O bebê deu outro bocejo.

“Onde eu posso colocá-lo?” Alvo perguntou, vendo que o quarto não tinha um berço, nem nada onde pudesse acomodar o bebê.

“Onde eu posso colocá-lo? Seu filho teve alta hoje, Potter. Tem que leva-lo para casa.”

“Para casa? Mais eu não posso, Draco me mata se souber que eu vim pega-lo no hospital.”

“Leo é o seu filho com Scorpius, não é o filho dele. E se você quer lutar por Scorpius, se você não quer desfazer o elo, comece cuidando do seu filho. Eu sei que tio Draco só quer proteger o neto de todo mal que existe, mas essa não é a função dele, essa é a sua função. E se você não pode enfrentar Draco para criar o seu filho como pai, recomendo que não tente lutar para ser marido de Scorpius.”

Alvo engoliu a seco. Sua cabeça meneava, ora afirmando, ora negando.

“Você tem razão, eu preciso enfrenta-lo, eu preciso cuidar do meu filho.”

“É assim que se fala.” Olin disse, dando leve batidinhas no braço da poltrona.

Alvo se aproximou da maca onde Scorpius estava, e com um pouco de dificuldade por estar segurando o bebê, conseguiu beija-lo a testa.

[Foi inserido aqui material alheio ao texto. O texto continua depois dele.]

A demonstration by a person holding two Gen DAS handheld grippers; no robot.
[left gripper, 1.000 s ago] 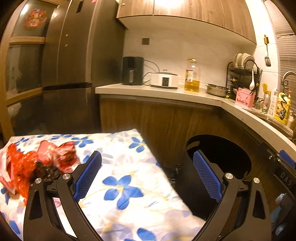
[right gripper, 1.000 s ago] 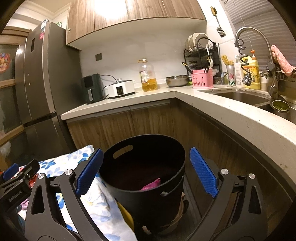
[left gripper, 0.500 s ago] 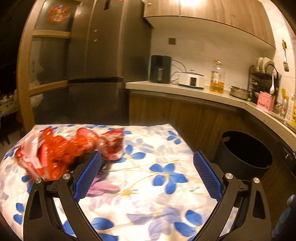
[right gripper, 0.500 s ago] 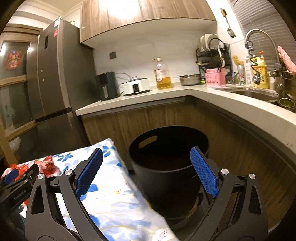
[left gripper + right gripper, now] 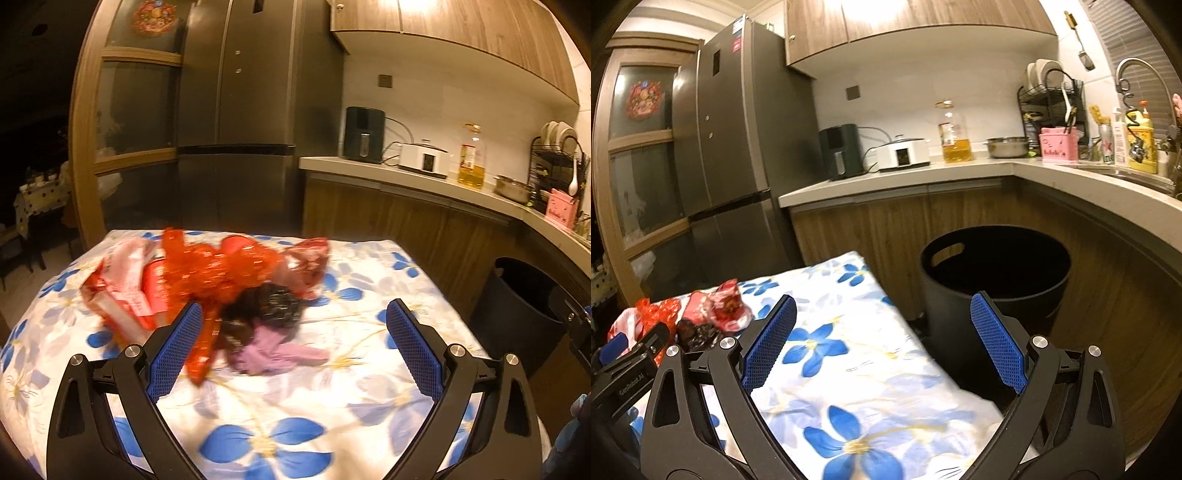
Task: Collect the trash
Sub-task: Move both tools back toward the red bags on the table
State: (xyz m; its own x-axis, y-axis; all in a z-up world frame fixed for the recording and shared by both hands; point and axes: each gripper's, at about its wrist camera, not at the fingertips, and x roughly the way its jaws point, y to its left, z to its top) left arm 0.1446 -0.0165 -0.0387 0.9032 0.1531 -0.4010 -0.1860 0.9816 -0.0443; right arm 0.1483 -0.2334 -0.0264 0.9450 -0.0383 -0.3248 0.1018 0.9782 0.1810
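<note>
A heap of trash lies on the flowered tablecloth (image 5: 280, 417): red crinkly wrappers (image 5: 221, 269), a red-and-white packet (image 5: 122, 291), a dark wrapper (image 5: 269, 306) and a pink scrap (image 5: 273, 354). My left gripper (image 5: 291, 343) is open and empty, just in front of the heap. My right gripper (image 5: 882, 339) is open and empty over the table's right edge, with the heap (image 5: 724, 306) to its left. The black trash bin (image 5: 993, 273) stands on the floor right of the table; it also shows in the left wrist view (image 5: 521, 306).
A grey fridge (image 5: 236, 110) stands behind the table. A wooden-fronted counter (image 5: 923, 177) wraps round to the right with an air fryer (image 5: 842, 151), a cooker, an oil bottle (image 5: 955, 136), a dish rack and a sink.
My left gripper has swung left from the bin to face the trash heap. My right gripper has drawn back from over the bin towards the table. Both stayed open.
</note>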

“Eu vou cuidar do nosso filho, e quando você sair do coma, terá orgulho de mim.” Ele sussurrou ao ouvido do loiro. “Eu sei que talvez você possa me ouvir, e mesmo que não possa responder, sei que está feliz com essa informação.”

Olin entregou para ele uma mala com algumas mamadeiras prontas e mudas de fralda caso fosse necessário.

“Necessário? Krum, eu vou aparatar, e eu acho que em um segundo o bebê não vá sentir fome nem sujar a fralda.”

Olin sacudiu a cabeça de um lado para o outro. “Não, você não vai aparatar, nem usar passagem de flu, nem chave de portal, enfim, nada que utilize magia. Ele é só um bebê, não poderá fazer nada disso, mesmo que acompanhado de um adulto, pelo menos até fazer um aninho.”

“E como eu vou voltar para casa?” Alvo perguntou, seus olhos encarando Krum com incredulidade.

“Transporte trouxa.” Olin respondeu.


Notas Finais


Olin, larga o Jay e casa comigo. Eu aceito!